The Millennium Prize Problems Are My Benchmark for AGI
Artificial General Intelligence (AGI) is the hypothetical ability of an intelligent agent to understand or learn any intellectual task that a human being can. It is true human-level (if not necessarily human-like) intelligence, and I admit that I am skeptical that current AI technology like LLMs, however fascinating and useful they are, can ever achieve it.
A lot of people today think that some advanced LLMs like Anthropic’s Claude 3 are already AGI because they have indeed gotten much better at whatever the hell it is they do. I think they are getting better at providing answers based on synthesizing and summarizing their training data. But I can see the argument that this is possibly a distinction without a difference. If you train a system to be really, really, really good at just predicting the next token, maybe you end up with AGI, since the best way to predict the next token is indeed some form of true “understanding.” Maybe really advanced “lossy compression” is just…knowledge. I don’t think so but what do I know?
To avoid being accused of moving the goalposts in the future, I believe that the most compelling test for AGI would be an AI system solving one or more of the the Millennium Prize Problems, a set of seven six unsolved mathematical problems that have been identified by the Clay Mathematics Institute as some of the most challenging and important in the field.
The Millennium Prize Problems are:
- The Riemann Hypothesis, which relates to the distribution of prime numbers
- The Poincaré Conjecture (solved in 2003 by Grigori Perelman), which deals with the characterization of the three-dimensional sphere
- The P vs NP Problem, which asks whether every problem whose solution can be quickly verified can also be quickly solved
- The Hodge Conjecture, which deals with the characterization of geometric structures called algebraic cycles
- The Birch and Swinnerton-Dyer Conjecture, which relates to the properties of elliptic curves
- The Navier-Stokes Existence and Smoothness, which deals with the behavior of fluid flows
- The Yang-Mills Existence and Mass Gap, which relates to quantum field theory
These problems provide a compelling benchmark for AGI because they require not just computational power, but also true creativity and intelligence. Mathematics (as opposed to computation, or arithmetic) is not just about crunching numbers; it requires the ability to see patterns, make connections, and develop new ideas. An AI system that could solve one of these problems would be demonstrating a level of insight and originality that goes beyond simply processing large amounts of data.
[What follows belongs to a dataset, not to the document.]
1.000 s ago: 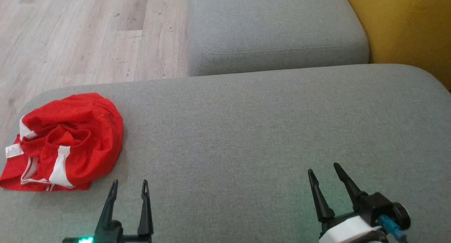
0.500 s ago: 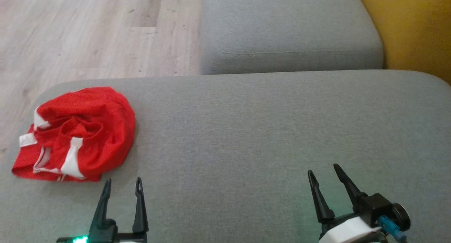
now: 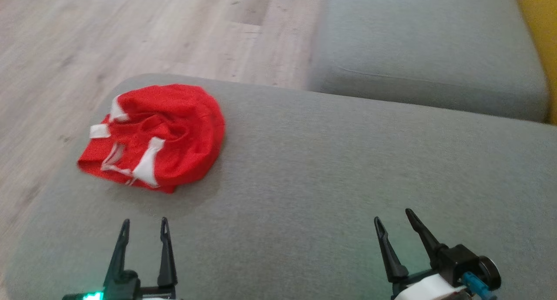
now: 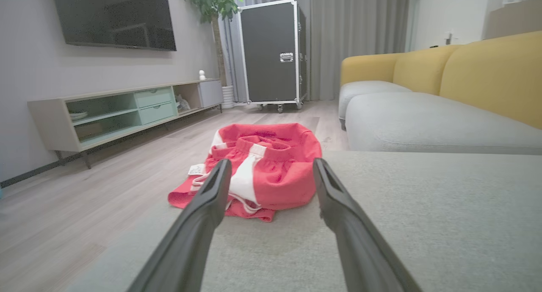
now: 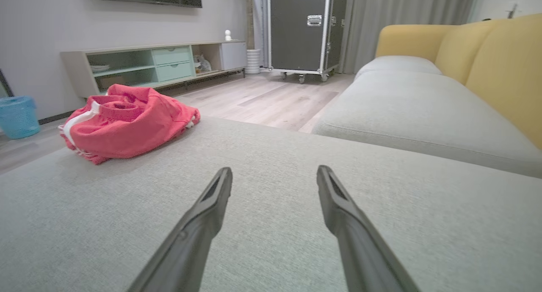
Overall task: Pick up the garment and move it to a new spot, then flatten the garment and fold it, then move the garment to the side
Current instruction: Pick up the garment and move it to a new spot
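Note:
The garment [image 3: 161, 136] is a crumpled red piece with white stripes and a white label, heaped near the far left corner of the grey cushion [image 3: 330, 173]. In the left wrist view the garment [image 4: 258, 169] lies straight ahead, a short way beyond the fingertips. My left gripper [image 3: 144, 222] is open and empty, just in front of the heap. My right gripper [image 3: 392, 214] is open and empty over bare cushion at the lower right. From the right wrist the garment [image 5: 127, 122] sits off to the left, far from my right gripper [image 5: 274, 170].
Wooden floor [image 3: 130, 30] lies beyond the cushion's left and far edges. A second grey seat [image 3: 426, 52] with a yellow backrest [image 5: 499, 59] is at the far right. A low TV cabinet [image 4: 127, 109], a black wheeled case [image 4: 273, 50] and a blue basket [image 5: 19, 116] stand across the room.
The head camera has turned left, so the garment now appears further right and higher. Both grippers stay open, low in the view; the garment itself has not moved.

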`<state>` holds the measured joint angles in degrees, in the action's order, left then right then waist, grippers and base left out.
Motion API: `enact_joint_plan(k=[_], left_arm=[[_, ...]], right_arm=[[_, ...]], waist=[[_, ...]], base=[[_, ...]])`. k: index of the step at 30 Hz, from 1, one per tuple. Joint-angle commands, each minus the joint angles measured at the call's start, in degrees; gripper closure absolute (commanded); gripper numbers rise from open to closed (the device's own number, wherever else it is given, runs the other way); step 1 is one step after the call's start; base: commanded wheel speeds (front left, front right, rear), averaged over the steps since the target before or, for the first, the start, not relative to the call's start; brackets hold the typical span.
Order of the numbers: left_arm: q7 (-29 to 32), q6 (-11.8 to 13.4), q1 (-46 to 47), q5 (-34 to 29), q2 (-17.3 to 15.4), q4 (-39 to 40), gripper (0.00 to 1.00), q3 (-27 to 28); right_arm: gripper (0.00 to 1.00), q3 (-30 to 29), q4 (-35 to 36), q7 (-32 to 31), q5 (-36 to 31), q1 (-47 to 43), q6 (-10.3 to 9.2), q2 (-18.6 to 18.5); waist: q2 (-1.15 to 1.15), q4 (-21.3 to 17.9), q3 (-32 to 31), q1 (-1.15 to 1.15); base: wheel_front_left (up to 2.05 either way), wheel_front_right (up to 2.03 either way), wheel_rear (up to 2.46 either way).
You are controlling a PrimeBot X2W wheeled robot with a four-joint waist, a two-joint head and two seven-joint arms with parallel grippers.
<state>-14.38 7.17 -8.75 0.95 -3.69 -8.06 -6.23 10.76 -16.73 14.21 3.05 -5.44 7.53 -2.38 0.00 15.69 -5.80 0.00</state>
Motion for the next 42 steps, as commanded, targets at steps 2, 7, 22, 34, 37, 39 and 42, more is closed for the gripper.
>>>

Also: the Millennium Prize Problems are a good benchmark for AGI in that that they are well-defined and can be independently verified. An AGI may also be able to write a truly original Great American Novel or complete Schubert’s Unfinished Symphony but there would be an inherent subjectivity of judgment in these cases. But while a mathematical proof might be “beautiful” or “ugly,” it’s either valid or not.